**Problem to solve:** When the line containing "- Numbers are" appears in the entries below, begin printing there and stop after the line containing "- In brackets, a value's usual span"; print each of those lines exactly and no other line.

Data entries:
================

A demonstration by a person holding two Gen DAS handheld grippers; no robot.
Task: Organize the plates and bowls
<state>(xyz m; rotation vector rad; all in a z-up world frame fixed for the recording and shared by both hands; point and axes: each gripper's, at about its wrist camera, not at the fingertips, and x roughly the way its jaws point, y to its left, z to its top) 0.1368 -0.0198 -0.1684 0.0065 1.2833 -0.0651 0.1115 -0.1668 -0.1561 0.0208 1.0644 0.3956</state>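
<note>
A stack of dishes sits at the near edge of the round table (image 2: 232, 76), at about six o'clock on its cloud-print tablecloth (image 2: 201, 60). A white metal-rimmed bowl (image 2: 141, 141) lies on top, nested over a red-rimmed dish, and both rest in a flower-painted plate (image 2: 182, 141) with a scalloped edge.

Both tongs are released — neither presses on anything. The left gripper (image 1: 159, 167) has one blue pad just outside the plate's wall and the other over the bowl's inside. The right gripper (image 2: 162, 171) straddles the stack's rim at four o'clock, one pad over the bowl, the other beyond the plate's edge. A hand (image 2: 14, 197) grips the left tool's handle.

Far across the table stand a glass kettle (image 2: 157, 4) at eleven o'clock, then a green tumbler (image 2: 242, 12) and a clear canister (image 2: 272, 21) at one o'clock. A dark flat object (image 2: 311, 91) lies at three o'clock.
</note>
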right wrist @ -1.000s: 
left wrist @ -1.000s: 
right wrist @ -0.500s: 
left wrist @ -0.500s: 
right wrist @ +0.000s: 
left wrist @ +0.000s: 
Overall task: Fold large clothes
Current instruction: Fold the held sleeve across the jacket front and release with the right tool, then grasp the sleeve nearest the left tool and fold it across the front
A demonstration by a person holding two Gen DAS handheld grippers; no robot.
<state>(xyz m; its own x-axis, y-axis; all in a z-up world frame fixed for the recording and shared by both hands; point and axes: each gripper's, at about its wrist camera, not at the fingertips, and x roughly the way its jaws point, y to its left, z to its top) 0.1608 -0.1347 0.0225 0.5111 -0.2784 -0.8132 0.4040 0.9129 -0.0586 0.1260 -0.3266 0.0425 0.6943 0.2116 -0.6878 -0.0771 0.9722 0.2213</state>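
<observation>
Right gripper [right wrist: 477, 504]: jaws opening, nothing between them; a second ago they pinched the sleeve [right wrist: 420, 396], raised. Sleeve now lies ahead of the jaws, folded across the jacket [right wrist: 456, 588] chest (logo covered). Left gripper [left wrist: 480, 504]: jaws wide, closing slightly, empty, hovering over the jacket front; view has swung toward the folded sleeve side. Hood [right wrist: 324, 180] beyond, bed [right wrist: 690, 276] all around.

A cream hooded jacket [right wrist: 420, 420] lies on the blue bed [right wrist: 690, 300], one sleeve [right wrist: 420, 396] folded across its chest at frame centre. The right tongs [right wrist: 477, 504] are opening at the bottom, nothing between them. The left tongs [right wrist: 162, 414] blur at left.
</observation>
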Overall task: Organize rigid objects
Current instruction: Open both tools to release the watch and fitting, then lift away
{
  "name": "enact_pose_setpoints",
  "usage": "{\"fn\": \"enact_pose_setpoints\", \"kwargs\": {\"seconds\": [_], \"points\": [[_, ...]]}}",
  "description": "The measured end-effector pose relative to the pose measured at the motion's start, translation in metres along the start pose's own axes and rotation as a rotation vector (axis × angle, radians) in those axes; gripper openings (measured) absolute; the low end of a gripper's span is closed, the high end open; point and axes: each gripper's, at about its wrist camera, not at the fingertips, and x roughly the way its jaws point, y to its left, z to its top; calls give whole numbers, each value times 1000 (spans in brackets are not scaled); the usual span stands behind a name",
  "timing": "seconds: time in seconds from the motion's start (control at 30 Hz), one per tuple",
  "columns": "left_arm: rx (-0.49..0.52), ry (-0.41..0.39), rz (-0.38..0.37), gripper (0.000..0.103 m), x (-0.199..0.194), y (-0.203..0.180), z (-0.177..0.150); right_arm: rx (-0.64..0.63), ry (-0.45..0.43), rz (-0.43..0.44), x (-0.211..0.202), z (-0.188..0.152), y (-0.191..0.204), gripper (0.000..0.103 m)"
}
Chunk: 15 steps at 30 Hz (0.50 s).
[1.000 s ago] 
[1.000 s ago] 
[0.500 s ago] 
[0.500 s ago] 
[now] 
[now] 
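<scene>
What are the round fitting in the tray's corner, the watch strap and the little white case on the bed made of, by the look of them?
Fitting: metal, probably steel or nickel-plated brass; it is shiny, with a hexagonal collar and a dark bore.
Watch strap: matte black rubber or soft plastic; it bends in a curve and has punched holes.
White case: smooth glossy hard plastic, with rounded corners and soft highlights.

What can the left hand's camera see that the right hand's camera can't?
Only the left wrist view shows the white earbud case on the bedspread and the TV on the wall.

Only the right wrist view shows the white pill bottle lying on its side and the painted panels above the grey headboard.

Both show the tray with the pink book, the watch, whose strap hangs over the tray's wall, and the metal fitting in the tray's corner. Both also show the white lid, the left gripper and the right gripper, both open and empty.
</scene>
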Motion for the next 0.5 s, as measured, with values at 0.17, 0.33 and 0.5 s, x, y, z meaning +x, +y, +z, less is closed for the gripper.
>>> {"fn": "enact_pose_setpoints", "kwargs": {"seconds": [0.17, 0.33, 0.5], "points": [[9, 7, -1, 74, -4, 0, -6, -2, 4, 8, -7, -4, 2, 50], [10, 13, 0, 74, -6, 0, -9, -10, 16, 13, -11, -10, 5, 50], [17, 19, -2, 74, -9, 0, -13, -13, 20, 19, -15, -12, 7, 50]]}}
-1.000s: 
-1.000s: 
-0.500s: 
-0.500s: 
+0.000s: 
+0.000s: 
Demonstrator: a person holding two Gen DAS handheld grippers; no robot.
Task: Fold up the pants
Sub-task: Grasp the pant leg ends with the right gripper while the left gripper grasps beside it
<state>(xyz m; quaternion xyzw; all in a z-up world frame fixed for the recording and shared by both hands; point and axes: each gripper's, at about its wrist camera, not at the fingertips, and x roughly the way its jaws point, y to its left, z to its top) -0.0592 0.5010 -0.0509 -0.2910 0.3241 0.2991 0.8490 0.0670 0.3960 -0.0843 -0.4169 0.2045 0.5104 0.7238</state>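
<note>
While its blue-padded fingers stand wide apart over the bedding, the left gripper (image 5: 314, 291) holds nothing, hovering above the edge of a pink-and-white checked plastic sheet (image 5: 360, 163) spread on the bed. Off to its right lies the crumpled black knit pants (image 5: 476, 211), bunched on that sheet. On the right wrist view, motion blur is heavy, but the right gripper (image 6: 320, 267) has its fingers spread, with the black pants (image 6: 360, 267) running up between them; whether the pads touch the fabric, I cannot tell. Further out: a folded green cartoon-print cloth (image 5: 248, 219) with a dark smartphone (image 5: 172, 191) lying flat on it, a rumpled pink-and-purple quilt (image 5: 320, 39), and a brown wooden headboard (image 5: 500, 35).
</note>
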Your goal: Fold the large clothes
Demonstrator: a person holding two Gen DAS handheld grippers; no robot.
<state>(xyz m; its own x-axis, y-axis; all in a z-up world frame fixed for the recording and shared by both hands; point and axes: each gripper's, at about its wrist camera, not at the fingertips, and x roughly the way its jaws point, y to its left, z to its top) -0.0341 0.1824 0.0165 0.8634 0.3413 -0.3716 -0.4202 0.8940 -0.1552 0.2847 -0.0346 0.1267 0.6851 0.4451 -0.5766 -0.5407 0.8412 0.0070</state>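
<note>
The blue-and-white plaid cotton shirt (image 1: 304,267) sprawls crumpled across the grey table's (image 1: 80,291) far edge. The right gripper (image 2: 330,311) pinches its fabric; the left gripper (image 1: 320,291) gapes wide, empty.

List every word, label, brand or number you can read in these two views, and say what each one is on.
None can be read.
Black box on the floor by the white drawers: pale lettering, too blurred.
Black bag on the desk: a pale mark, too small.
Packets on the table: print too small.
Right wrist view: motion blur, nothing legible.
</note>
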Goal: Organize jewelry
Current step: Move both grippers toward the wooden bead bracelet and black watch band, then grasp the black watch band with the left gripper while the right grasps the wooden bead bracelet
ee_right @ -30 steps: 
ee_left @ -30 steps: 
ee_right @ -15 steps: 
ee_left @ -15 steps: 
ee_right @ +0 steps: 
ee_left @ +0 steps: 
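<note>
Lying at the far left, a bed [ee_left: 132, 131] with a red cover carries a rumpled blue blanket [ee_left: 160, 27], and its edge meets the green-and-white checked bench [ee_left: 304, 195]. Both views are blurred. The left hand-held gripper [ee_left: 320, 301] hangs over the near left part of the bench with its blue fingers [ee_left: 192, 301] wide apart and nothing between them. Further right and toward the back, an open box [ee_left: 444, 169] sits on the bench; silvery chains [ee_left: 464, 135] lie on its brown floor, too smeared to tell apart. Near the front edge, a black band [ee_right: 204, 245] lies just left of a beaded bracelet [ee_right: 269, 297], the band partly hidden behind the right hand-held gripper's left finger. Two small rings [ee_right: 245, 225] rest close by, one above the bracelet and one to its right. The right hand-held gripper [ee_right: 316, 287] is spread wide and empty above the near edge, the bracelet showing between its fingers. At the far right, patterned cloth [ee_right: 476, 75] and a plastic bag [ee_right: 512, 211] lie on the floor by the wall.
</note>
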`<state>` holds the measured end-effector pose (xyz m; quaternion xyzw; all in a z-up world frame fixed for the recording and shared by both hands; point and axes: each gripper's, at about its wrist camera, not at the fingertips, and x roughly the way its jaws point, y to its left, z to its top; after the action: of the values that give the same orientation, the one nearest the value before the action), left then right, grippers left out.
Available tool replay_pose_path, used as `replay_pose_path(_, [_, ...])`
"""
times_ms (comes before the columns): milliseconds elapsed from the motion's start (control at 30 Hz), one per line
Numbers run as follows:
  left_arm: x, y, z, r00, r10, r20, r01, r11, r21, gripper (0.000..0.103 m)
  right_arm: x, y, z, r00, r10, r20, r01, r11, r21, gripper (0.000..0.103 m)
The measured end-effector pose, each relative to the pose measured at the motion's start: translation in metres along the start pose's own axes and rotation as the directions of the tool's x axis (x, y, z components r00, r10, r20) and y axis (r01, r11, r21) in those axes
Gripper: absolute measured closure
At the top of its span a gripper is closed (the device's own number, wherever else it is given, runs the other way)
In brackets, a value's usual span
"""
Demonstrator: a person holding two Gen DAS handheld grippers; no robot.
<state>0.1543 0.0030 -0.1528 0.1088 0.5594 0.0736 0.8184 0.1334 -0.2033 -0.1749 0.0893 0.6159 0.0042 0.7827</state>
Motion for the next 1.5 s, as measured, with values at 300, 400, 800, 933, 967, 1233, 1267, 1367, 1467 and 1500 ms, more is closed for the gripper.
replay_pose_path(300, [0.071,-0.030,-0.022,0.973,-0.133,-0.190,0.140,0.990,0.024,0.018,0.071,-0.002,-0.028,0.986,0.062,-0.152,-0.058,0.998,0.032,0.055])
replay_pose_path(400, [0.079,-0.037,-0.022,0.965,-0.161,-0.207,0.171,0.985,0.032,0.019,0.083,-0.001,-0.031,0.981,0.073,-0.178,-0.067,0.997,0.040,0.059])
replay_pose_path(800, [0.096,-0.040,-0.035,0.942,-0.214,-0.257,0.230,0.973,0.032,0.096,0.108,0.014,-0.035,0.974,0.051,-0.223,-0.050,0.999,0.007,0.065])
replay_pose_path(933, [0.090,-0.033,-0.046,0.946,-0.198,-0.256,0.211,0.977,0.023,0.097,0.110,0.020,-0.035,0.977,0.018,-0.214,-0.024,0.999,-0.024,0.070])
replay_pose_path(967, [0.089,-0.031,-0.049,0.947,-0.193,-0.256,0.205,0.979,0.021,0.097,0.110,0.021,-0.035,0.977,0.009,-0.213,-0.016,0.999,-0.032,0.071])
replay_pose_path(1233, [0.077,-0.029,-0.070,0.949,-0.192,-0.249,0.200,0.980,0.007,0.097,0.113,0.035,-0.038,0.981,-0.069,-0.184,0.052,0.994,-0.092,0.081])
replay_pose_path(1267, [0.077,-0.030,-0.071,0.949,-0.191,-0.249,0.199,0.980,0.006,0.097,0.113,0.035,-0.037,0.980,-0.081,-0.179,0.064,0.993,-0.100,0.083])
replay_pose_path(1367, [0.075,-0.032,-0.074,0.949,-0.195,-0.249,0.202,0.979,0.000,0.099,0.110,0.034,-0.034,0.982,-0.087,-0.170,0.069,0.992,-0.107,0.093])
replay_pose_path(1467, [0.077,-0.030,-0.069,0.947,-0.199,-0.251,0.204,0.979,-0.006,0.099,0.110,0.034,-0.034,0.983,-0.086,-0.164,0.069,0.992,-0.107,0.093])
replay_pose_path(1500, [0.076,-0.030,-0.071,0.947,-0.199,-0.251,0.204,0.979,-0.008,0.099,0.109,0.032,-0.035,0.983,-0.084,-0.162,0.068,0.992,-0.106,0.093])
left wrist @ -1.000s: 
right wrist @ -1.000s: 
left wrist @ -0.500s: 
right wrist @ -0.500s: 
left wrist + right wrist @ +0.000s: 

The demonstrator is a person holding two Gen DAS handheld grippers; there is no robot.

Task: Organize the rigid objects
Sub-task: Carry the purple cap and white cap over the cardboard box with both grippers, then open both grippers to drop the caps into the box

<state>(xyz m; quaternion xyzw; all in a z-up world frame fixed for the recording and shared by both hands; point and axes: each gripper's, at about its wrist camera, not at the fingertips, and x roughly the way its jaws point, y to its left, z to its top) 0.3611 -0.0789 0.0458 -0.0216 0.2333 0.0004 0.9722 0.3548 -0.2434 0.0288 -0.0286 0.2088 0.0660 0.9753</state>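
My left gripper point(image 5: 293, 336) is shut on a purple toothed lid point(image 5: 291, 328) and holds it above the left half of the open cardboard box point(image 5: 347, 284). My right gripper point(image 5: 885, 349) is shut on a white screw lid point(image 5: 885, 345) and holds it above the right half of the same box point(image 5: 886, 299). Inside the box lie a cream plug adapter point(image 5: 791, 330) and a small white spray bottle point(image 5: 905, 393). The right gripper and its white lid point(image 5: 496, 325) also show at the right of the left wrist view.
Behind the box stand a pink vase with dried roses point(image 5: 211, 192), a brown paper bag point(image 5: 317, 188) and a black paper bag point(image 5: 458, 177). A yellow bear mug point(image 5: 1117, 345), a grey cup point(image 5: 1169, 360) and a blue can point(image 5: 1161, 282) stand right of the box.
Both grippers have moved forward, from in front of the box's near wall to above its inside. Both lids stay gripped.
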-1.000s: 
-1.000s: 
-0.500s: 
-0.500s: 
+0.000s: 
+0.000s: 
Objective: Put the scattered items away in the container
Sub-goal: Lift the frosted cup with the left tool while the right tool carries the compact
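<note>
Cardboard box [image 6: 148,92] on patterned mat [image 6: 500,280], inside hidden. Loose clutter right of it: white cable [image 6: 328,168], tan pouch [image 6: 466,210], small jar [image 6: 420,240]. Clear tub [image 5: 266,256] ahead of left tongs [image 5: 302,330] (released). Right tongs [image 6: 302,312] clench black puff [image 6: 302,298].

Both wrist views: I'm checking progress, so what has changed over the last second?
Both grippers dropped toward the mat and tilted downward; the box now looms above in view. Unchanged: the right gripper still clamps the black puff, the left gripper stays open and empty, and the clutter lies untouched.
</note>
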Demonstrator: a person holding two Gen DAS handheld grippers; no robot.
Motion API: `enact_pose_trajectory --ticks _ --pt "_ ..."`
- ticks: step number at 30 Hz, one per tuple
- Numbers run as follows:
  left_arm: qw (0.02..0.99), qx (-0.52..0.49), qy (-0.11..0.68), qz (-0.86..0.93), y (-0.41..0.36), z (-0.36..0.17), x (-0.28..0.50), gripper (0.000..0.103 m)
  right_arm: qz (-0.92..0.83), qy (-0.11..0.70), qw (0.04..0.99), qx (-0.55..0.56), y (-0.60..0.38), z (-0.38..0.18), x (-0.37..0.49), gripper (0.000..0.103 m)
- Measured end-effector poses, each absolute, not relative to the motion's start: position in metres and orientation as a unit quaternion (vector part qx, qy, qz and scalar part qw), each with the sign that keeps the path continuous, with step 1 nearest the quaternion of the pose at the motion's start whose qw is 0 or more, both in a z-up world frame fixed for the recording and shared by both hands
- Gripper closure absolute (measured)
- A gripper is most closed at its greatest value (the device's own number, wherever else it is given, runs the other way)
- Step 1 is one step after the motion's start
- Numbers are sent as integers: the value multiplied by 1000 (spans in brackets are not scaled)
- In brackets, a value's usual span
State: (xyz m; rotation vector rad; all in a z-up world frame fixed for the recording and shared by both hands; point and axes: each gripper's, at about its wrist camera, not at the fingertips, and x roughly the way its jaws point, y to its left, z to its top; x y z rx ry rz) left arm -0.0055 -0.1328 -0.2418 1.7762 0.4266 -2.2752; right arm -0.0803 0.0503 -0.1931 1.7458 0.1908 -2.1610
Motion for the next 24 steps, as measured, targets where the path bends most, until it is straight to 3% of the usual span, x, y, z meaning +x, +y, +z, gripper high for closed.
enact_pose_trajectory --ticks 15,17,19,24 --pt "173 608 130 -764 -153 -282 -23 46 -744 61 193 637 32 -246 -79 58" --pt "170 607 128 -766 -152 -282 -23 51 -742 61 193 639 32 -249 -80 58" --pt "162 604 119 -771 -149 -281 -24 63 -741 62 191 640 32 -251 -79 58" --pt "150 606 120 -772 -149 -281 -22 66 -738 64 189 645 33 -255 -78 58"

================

**Answer to this problem:**
- Numbers are sent as integers: the value multiplied by 1000 (spans in brackets are not scaled)
- In brackets, a value's usual span

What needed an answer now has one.